Work request:
Output the listing below in full, exactly as written.

Dataset extract:
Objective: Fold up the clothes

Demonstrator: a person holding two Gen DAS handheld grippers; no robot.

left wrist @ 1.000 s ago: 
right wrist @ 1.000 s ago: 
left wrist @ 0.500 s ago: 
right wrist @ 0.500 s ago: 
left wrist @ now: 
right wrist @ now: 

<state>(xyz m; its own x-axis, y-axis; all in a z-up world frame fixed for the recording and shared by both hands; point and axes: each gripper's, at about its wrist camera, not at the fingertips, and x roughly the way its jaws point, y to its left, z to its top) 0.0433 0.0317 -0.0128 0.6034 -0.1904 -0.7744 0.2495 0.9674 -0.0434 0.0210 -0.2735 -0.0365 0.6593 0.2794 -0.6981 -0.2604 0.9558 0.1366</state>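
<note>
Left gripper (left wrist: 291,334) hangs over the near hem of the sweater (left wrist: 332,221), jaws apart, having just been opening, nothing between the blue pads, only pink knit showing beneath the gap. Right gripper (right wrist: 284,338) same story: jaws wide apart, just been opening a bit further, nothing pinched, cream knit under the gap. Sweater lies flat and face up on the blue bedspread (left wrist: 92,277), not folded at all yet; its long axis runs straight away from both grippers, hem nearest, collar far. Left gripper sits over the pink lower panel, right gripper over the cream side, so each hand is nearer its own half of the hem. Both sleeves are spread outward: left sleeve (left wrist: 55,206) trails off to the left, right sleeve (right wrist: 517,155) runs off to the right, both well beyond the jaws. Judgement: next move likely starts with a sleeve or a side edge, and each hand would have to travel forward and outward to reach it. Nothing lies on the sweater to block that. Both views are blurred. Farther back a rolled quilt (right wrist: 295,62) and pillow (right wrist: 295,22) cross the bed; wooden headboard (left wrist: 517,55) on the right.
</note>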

Output of the task:
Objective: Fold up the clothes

Demonstrator: a person holding two Gen DAS handheld grippers; no robot.

left wrist @ 1.000 s ago: 
right wrist @ 1.000 s ago: 
left wrist @ 0.500 s ago: 
right wrist @ 0.500 s ago: 
left wrist @ now: 
right wrist @ now: 

<state>(xyz m; its own x-axis, y-axis; all in a z-up world frame fixed for the recording and shared by both hands; point and axes: each gripper's, at about its wrist camera, not at the fingertips, and x roughly the way its jaws point, y to its left, z to its top) 0.0433 0.0317 -0.0128 0.6034 -0.1904 -0.7744 0.2495 0.9674 -0.0434 0.0210 -0.2735 -0.0365 0.6593 0.2794 -0.6981 -0.2604 0.9558 0.1366</state>
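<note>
Left gripper (left wrist: 291,334) hangs over the near hem of the sweater (left wrist: 332,221), jaws apart, having just been opening, nothing between the blue pads, only pink knit showing beneath the gap. Right gripper (right wrist: 284,338) same story: jaws wide apart, just been opening a bit further, nothing pinched, cream knit under the gap. Sweater lies flat and face up on the blue bedspread (left wrist: 92,277), not folded at all yet; its long axis runs straight away from both grippers, hem nearest, collar far. Left gripper sits over the pink lower panel, right gripper over the cream side, so each hand is nearer its own half of the hem. Both sleeves are spread outward: left sleeve (left wrist: 55,206) trails off to the left, right sleeve (right wrist: 517,155) runs off to the right, both well beyond the jaws. Judgement: next move likely starts with a sleeve or a side edge, and each hand would have to travel forward and outward to reach it. Nothing lies on the sweater to block that. Both views are blurred. Farther back a rolled quilt (right wrist: 295,62) and pillow (right wrist: 295,22) cross the bed; wooden headboard (left wrist: 517,55) on the right.
</note>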

There is no more to this exercise.